Sur sa promesse d’une inversion de la courbe du chômage, il reconnaît avoir “eu tort” de la réitérer lors de ses vœux aux Français, le 31 décembre 2012, mais note aussi : “Je n’ai pas eu de bol”.

De Nicolas Sarkozy, il dit qu’il est “dans la brutalité” et ajoute : “Moi je ne fais pas de tacles par derrière quand lui pense en permanence : ‘Je vais lui défoncer les dents’ “. “Je pense que s’il ne lui arrive rien, c’est lui que j’affronterai” en 2017, poursuit-il à propos du président des Républicains, voyant en Alain Juppé une personnalité “plus fragile” en campagne.

“Le passage en force n’est pas ma méthode. C’est celle de Manuel Valls”
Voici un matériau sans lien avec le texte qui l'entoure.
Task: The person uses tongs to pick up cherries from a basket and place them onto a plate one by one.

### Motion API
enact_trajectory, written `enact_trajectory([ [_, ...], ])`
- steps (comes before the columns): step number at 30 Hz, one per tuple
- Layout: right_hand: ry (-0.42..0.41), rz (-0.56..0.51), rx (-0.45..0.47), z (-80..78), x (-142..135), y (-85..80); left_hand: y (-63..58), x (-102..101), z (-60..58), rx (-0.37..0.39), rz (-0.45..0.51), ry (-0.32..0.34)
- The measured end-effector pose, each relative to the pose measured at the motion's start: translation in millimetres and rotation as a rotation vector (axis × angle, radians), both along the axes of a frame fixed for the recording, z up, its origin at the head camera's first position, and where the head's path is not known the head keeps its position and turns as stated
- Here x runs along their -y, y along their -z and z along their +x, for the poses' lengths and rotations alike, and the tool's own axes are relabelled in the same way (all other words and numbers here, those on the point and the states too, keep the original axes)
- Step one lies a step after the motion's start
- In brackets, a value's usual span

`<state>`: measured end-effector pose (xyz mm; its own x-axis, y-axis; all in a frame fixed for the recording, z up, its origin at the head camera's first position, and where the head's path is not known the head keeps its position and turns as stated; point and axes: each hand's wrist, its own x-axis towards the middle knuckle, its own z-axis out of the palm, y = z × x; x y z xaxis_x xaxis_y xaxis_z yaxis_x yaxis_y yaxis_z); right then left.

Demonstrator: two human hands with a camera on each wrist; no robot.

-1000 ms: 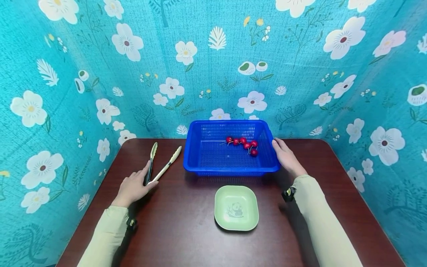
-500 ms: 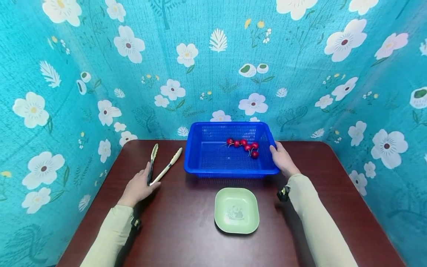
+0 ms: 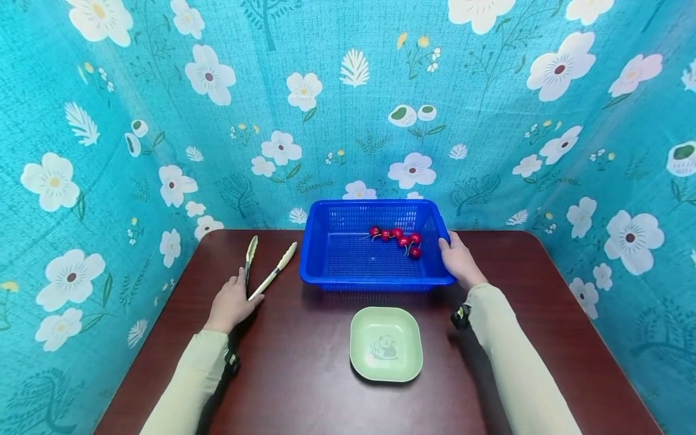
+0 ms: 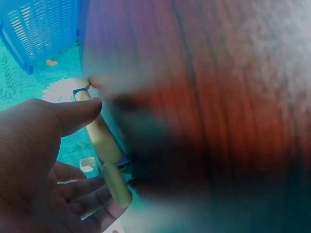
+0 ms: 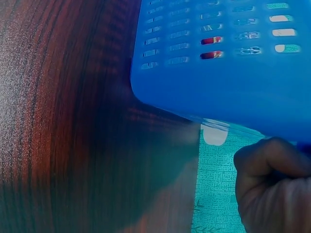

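Note:
My left hand [image 3: 228, 305] holds a pair of spread tongs [image 3: 280, 264] with cream tips at the left of the table. In the left wrist view the thumb lies on one arm of the tongs [image 4: 104, 141], with the fingers behind on the other side. At the back stands a blue plastic basket [image 3: 375, 281] with slotted walls. Several red cherries [image 3: 403, 241] with stems lie in its right half. My right hand [image 3: 461, 263] grips the basket's right rim; in the right wrist view its thumb [image 5: 272, 155] is bent at the rim and the fingertips are hidden.
A square pale green dish [image 3: 386, 326] with a panda print sits in front of the basket on the dark wooden table [image 3: 304, 362]. Blue floral cloth [image 3: 359, 121] hangs close behind the table and along both sides.
My left hand has shifted slightly to the right against the tongs. The right hand has moved a little inward and closed on the basket's rim. Basket, cherries and dish stay in place.

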<state>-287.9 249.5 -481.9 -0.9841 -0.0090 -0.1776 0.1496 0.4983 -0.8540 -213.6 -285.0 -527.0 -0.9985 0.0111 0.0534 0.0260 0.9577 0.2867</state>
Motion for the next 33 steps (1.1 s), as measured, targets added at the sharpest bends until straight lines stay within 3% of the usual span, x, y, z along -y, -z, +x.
enact_trajectory([
  [13,0.003,0.021,-0.009,-0.2,-2.2,-1.9,6.3,-3.0,-7.3,0.0,0.001,-0.017],
  [21,-0.004,0.01,-0.003,-0.6,0.4,0.3,-0.6,-1.7,-4.9,-0.001,0.046,-0.046],
  [33,0.001,0.023,-0.004,0.0,-0.2,-0.3,-11.4,2.9,-8.1,0.128,0.194,-0.093],
])
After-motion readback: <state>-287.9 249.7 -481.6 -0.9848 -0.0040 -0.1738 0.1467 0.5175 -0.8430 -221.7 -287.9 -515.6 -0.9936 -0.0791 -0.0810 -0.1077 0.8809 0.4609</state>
Le président décoche aussi quelques flèches contre son Premier ministre. Évoquant le recours au 49-3 pour la Loi travail, il affirme : “Le passage en force n’est pas ma méthode. C’est celle de Manuel Valls“, coupable à ses yeux d'”une erreur majeure de communication”. “Je lui ai fait comprendre qu’il s’était trompé et il l’a parfaitement intégré”, assène-t-il aussi.

Quant à Emmanuel Macron, c’est “un garçon gentil” et “simple” qui “m’est totalement fidèle”, même s’il a pu dire “ça ne va pas” lorsque le ministre de l’Économie avait déclaré dans une interview ne pas être son “obligé”.
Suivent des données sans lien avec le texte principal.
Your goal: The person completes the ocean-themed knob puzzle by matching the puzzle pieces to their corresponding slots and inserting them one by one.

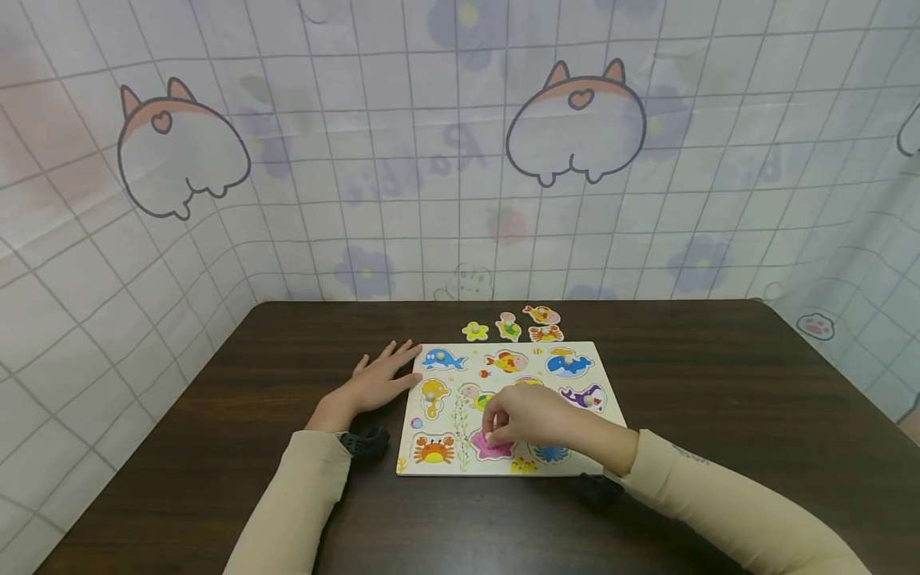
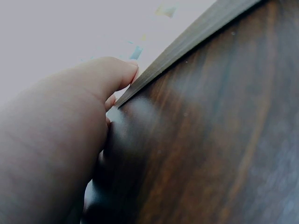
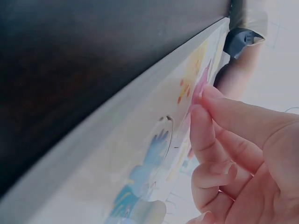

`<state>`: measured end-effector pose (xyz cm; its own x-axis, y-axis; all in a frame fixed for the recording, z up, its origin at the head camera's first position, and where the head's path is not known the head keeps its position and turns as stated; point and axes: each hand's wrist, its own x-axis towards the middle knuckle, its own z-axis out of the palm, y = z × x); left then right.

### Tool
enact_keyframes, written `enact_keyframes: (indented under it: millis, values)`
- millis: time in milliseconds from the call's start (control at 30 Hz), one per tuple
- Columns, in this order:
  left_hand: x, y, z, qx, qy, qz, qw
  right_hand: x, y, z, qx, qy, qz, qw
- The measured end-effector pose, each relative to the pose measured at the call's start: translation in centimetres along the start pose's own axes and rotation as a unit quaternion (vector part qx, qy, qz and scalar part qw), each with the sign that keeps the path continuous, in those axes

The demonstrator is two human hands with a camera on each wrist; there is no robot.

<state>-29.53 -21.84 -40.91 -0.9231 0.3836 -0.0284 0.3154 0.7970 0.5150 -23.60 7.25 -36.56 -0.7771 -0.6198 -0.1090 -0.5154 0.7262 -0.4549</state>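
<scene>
A pale wooden puzzle board with sea-animal pictures lies flat on the dark table. My right hand reaches over its lower middle, where thumb and index finger pinch a pink puzzle piece at its top. In the right wrist view the pink piece shows at the fingertips, low against the board. My left hand lies with fingers spread at the board's left side, thumb on the edge. Knobbed pieces such as the seahorse and the whale sit on the board.
Behind the board lie loose pieces: a yellow star, a turtle, a fish and a crab. The dark wooden table ends at a patterned curtain.
</scene>
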Motion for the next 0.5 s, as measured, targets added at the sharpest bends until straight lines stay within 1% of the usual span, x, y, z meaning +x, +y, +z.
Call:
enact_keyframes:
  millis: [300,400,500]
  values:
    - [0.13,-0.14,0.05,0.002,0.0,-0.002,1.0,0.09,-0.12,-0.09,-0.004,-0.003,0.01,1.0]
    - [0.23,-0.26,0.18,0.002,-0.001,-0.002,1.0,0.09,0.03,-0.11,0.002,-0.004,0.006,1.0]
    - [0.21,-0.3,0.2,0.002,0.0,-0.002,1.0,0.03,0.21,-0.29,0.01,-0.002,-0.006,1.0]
Contesté par une partie des socialistes, François Hollande a dû se résoudre à accepter l’organisation d’une primaire à gauche, prévue en janvier et pour laquelle plusieurs élus et anciens ministres ont l’intention de se présenter.

Benoît Hamon, qui a annoncé mardi sa candidature, et Arnaud Montebourg, qui devrait faire de même dimanche, insistent tous les deux sur la nécessité d’offrir une alternative à François Hollande.